Abstract
We introduce block Markov chains (BMCs) indexed by an infinite rooted tree.
It turns out that BMCs define a new class of tree-indexed Markovian processes. We clarify the structure of BMCs in connection with Markov chains (MCs) and Markov random fields (MRFs). Mainly, show that probability measures which are BMCs for every root are indeed
Markov chains (MCs) and yet they form a strict subclass of Markov random fields (MRFs) on the considered tree. Conversely, a class of MCs which are BMCs is characterized. Furthermore, we establish that in the one-dimensional case the class of BMCs coincides
with MCs.
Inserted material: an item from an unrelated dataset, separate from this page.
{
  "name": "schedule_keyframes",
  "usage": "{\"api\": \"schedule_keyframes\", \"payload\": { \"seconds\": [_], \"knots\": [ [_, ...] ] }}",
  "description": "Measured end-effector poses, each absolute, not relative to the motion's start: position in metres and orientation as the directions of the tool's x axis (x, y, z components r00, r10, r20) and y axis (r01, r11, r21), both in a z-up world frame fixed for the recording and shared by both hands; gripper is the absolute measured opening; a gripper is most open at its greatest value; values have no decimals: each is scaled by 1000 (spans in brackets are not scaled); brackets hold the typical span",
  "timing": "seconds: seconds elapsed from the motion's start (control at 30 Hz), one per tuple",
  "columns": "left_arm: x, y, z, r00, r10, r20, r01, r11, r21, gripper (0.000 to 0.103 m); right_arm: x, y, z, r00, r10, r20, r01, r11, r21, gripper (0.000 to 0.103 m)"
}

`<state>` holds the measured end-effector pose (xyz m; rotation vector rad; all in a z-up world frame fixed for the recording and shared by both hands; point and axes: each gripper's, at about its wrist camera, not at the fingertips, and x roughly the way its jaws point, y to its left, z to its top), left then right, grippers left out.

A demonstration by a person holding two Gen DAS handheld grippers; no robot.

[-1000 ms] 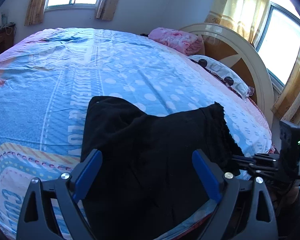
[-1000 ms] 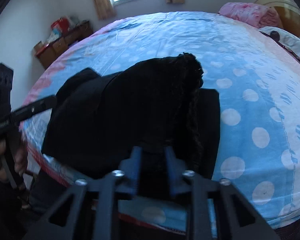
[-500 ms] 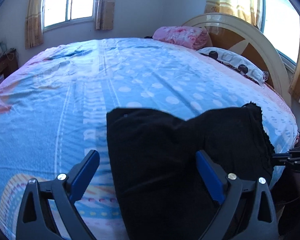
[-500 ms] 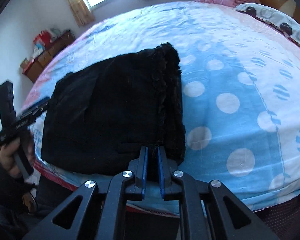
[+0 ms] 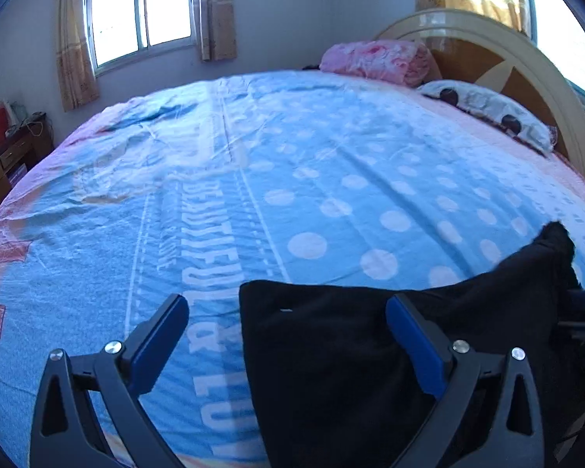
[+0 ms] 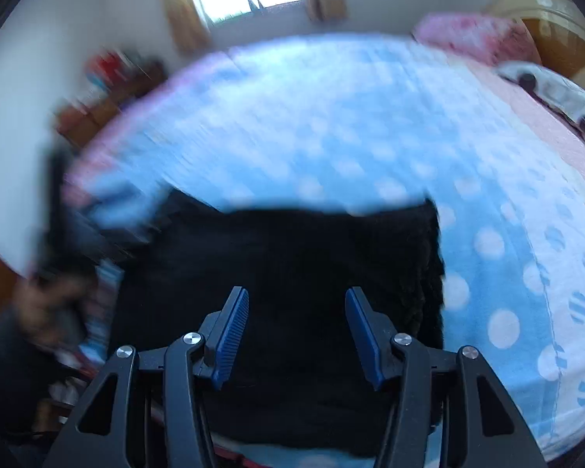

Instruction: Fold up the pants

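Observation:
The black pants (image 5: 331,351) lie folded in a flat stack on the near edge of the blue polka-dot bed (image 5: 292,179). My left gripper (image 5: 288,335) is open and empty, raised above the stack's left edge. In the blurred right wrist view the pants (image 6: 292,257) fill the lower middle. My right gripper (image 6: 296,331) is open over them and holds nothing. The left gripper and the hand holding it (image 6: 50,273) show as a blur at the left.
A pink folded blanket (image 5: 374,60) and a spotted pillow (image 5: 487,111) lie by the wooden headboard (image 5: 499,62). A wooden cabinet (image 5: 4,163) stands at the left wall. Curtained windows (image 5: 140,11) are behind the bed.
My right gripper was shut on the pants' near edge and has opened and let go. The raised fold has dropped flat. My left gripper has shifted left and up.

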<state>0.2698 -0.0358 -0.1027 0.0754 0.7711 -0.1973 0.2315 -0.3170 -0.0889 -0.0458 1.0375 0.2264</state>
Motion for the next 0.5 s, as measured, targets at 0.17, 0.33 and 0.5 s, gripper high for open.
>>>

However, a slight perturbation of the one-dimensional lattice leads to us to an example of BMCs which are not MCs appear.
1. Introduction
Markov random fields (MRFs) on lattice have become standard tools in several branches of science and technology including computer science, machine learning, graphical models, statistical physics. Namely, MRFs are known to provide pertinent models for interacting particles systems in statistical mechanics.
We notice that MRFs were introduced by Dobrushin in [?] for the multi-dimensional integer lattice, and developed then on trees [?], [?], [?]. QMFs consist multi-dimensional extensions of Markov chains [?] but with a deeper Markovian structure. In, fact even in the one dimensional case MRFs were shown to be distinct from MCs [?].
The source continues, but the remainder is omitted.